Return only the lines below starting at the line containing "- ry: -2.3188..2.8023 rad" and ending at the line containing "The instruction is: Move", both included, exactly as they are and with no pictures.
== WORKING DATA ==
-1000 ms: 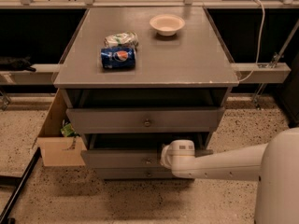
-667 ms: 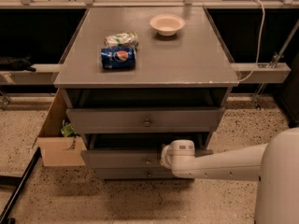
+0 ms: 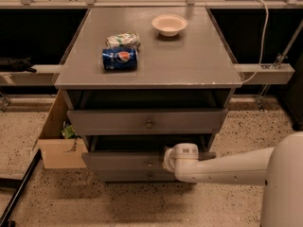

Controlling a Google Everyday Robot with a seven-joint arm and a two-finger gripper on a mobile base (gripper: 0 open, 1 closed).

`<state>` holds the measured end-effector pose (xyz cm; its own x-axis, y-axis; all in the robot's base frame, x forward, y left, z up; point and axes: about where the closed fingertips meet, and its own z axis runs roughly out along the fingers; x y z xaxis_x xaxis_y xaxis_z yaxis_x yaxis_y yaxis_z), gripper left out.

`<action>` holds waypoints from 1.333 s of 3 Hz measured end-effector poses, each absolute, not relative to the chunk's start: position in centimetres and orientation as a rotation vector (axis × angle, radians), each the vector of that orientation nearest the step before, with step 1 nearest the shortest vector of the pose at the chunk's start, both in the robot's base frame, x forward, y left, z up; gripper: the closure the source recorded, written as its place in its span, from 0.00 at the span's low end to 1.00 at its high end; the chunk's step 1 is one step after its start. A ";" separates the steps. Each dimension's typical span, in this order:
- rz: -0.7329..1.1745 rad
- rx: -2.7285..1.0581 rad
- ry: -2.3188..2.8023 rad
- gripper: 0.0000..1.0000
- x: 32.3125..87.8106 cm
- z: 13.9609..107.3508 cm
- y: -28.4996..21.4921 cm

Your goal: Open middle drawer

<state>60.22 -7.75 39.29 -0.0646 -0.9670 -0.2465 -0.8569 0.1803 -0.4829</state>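
Observation:
The middle drawer [image 3: 118, 161] is the grey mid-sized front with a small round knob [image 3: 150, 164], below the widest drawer front [image 3: 109, 121] and above the narrowest one [image 3: 128, 176]. It stands pulled out a little, with a dark gap above its front. My gripper [image 3: 165, 162] is at the end of the white arm [image 3: 227, 169] that reaches in from the right. It sits against the middle drawer's front, just right of the knob. The white wrist housing [image 3: 183, 156] hides how it meets the drawer.
On the cabinet top [image 3: 189, 65] lie a blue Pepsi can [image 3: 119, 58], a crumpled bag [image 3: 123, 39] and a white bowl [image 3: 169, 24]. An open cardboard box [image 3: 57, 145] stands on the floor at the cabinet's left. A black bar [image 3: 19, 188] crosses the lower left floor.

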 end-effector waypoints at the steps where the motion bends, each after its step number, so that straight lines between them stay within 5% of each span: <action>1: -0.271 -1.710 1.956 1.00 60.0 39.0 -7.8; 4: -0.244 -1.705 1.976 1.00 58.9 38.5 -7.4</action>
<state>58.91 -7.36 38.50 -0.0775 -0.9621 -0.2616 -0.8698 0.1935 -0.4539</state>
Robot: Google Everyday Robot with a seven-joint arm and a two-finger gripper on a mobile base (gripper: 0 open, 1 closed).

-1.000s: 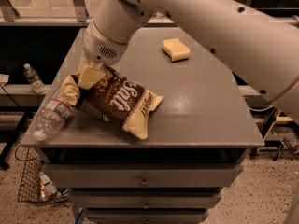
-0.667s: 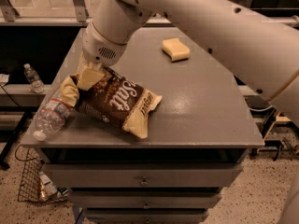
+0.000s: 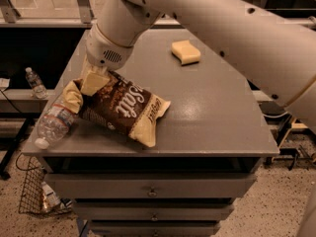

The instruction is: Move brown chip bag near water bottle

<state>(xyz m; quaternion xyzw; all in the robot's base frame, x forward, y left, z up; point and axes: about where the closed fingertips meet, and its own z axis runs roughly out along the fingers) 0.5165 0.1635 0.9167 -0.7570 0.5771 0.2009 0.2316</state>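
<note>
The brown chip bag [image 3: 123, 107] lies on the grey table [image 3: 212, 112] near its front left corner, with its cream left end raised. The water bottle [image 3: 53, 124] lies on its side at the table's left edge, cap pointing off the front corner, and it touches the bag's left end. My gripper [image 3: 92, 81] reaches down from the white arm onto the bag's upper left end and is shut on it. Part of that end is hidden behind the gripper.
A yellow sponge [image 3: 185, 52] sits at the back of the table. A small clear bottle [image 3: 35, 82] stands on a low shelf to the left. A wire basket [image 3: 34, 191] sits on the floor by the drawers [image 3: 148, 191].
</note>
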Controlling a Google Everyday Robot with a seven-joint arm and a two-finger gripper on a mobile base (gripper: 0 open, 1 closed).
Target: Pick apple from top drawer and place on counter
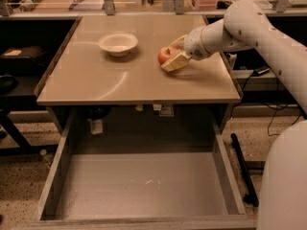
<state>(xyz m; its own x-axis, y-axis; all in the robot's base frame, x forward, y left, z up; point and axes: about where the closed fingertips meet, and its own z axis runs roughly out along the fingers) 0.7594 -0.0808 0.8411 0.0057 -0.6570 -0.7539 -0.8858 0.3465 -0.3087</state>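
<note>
Tan glossy rectangular worktop (pixel 96 80), cluttered bench beyond far edge; wide shallow grey top drawer (pixel 144 186) stands open below near edge. Beige two-finger claw (pixel 173 52) toward right edge, mid-depth, clamped on small round red apple (pixel 164 55) with yellowish patch. Cannot tell if apple touches surface. Risk: release from height or at tilt, so round fruit likely rolls toward right edge or small white bowl (pixel 118 43), left of it.
</note>
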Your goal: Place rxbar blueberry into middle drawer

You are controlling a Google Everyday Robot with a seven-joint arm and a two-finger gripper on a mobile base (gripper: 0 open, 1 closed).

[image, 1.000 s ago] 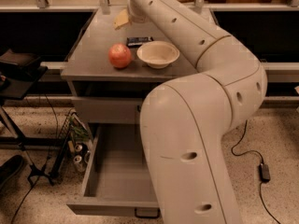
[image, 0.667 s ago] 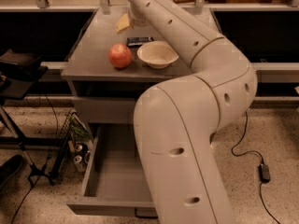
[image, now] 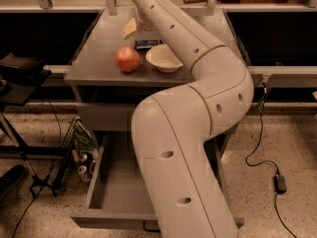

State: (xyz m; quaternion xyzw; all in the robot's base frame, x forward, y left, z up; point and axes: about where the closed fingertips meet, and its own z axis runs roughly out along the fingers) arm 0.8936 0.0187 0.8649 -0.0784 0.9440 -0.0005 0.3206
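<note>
The rxbar blueberry, a small dark bar, lies flat on the grey cabinet top just behind the bowl. My gripper hangs at the far end of the arm, right above the bar and mostly hidden by the arm. The middle drawer is pulled out below, and its plain grey tray shows to the left of the arm. The arm covers the tray's right half.
A red-orange round fruit and a pale bowl sit near the top's front edge. A yellow item lies at the back. A closed upper drawer front is above the open one. Cans and a stand are on the left, a cable on the right.
The arm's big lower link has swung left across the open drawer. The bar, fruit and bowl have not moved.
</note>
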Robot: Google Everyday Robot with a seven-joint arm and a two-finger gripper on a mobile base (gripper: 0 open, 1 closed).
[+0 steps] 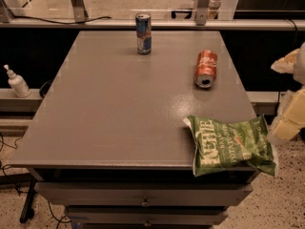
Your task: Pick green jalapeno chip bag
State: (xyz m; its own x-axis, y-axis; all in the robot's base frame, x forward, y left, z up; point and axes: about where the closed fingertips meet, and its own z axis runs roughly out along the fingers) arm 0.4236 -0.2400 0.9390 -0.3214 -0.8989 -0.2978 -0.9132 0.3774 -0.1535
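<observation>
Seen from the camera view: crinkly green foil jalapeno chip bag (232, 146) lying flat at front right corner of grey table (119, 109), overhanging the edge. Just right of it, off the table, cream gripper (289, 119), grip state impossible to tell. Farther back, red can (206, 69) on its side, blue can (143, 33) upright.

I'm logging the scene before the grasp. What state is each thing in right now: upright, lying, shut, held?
green jalapeno chip bag: lying flat at the table's front right corner, overhanging the edge, not held.
blue can: upright near the far edge.
red can: lying on its side, one end toward the camera.
pump bottle: upright on the ledge to the left.
drawers: shut.
gripper: off the table's right side, beside the bag.
</observation>
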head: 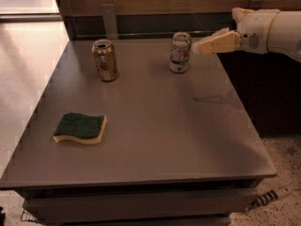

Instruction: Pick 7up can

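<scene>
The 7up can [180,52] is a slim silver-white can with green lettering and a silver top. It stands upright at the far middle of the grey table [155,126]. My gripper [200,47] reaches in from the right on a white arm. Its tan fingers [217,42] point left, and their tips are just right of the can's upper half, close to it. Nothing is in the gripper.
A gold-brown can [105,60] stands upright at the far left of the table. A green and yellow sponge [80,128] lies near the front left. A wooden wall with a dark ledge runs behind the table. A dark cabinet stands to the right.
</scene>
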Robot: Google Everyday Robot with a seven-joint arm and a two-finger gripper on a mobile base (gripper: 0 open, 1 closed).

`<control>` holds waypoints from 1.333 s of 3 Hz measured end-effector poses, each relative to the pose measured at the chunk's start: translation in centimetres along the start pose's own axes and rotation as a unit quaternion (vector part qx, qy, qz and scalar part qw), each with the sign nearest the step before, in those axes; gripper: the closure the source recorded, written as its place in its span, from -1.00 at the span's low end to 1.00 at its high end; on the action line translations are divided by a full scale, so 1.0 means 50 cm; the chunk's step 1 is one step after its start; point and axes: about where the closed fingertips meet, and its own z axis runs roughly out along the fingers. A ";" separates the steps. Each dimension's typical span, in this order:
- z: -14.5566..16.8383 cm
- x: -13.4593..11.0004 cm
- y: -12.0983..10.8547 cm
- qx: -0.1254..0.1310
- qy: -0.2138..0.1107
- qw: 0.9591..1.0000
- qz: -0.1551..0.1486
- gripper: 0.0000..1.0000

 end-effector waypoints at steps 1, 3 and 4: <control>0.077 0.019 -0.018 -0.011 -0.022 1.000 0.009 -1.00; 0.196 0.092 -0.038 -0.026 -0.052 0.997 0.040 -1.00; 0.228 0.111 -0.034 -0.033 -0.061 0.996 0.050 -1.00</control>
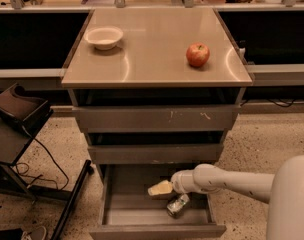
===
#### ANSWER SECTION
- ry: -2.3188..2.8023 rad
- gripper: 0.0000..1.0000
- x: 32.3125..87.8106 cm
- z: 13.9609..107.3508 cm
- y: -28.4996..21.4921 cm

Your goal: Open middle drawer

<state>60.22 -7.75 39.29 -0.0646 -0.9670 -0.2465 -0.8569 0.1803 -0.4829</state>
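Observation:
The middle drawer [image 3: 118, 161] is the grey mid-sized front with a small round knob [image 3: 150, 164], below the widest drawer front [image 3: 109, 121] and above the narrowest one [image 3: 128, 176]. It stands pulled out a little, with a dark gap above its front. My gripper [image 3: 165, 162] is at the end of the white arm [image 3: 227, 169] that reaches in from the right. It sits against the middle drawer's front, just right of the knob. The white wrist housing [image 3: 183, 156] hides how it meets the drawer.
On the cabinet top [image 3: 189, 65] lie a blue Pepsi can [image 3: 119, 58], a crumpled bag [image 3: 123, 39] and a white bowl [image 3: 169, 24]. An open cardboard box [image 3: 57, 145] stands on the floor at the cabinet's left. A black bar [image 3: 19, 188] crosses the lower left floor.
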
 end-effector waypoints at the steps where the motion bends, each after its step number, so that straight lines between them stay within 5% of each span: <action>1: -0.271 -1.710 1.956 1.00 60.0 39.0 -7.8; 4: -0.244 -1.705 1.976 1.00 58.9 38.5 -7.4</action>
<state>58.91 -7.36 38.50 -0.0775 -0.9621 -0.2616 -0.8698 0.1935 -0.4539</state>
Robot: Google Everyday Robot with a seven-joint arm and a two-finger gripper on a mobile base (gripper: 0 open, 1 closed).

-1.000s: 
-0.667s: 
+0.000s: 

The instruction is: Move brown chip bag near water bottle

Work on this exercise is finished, so nothing remains.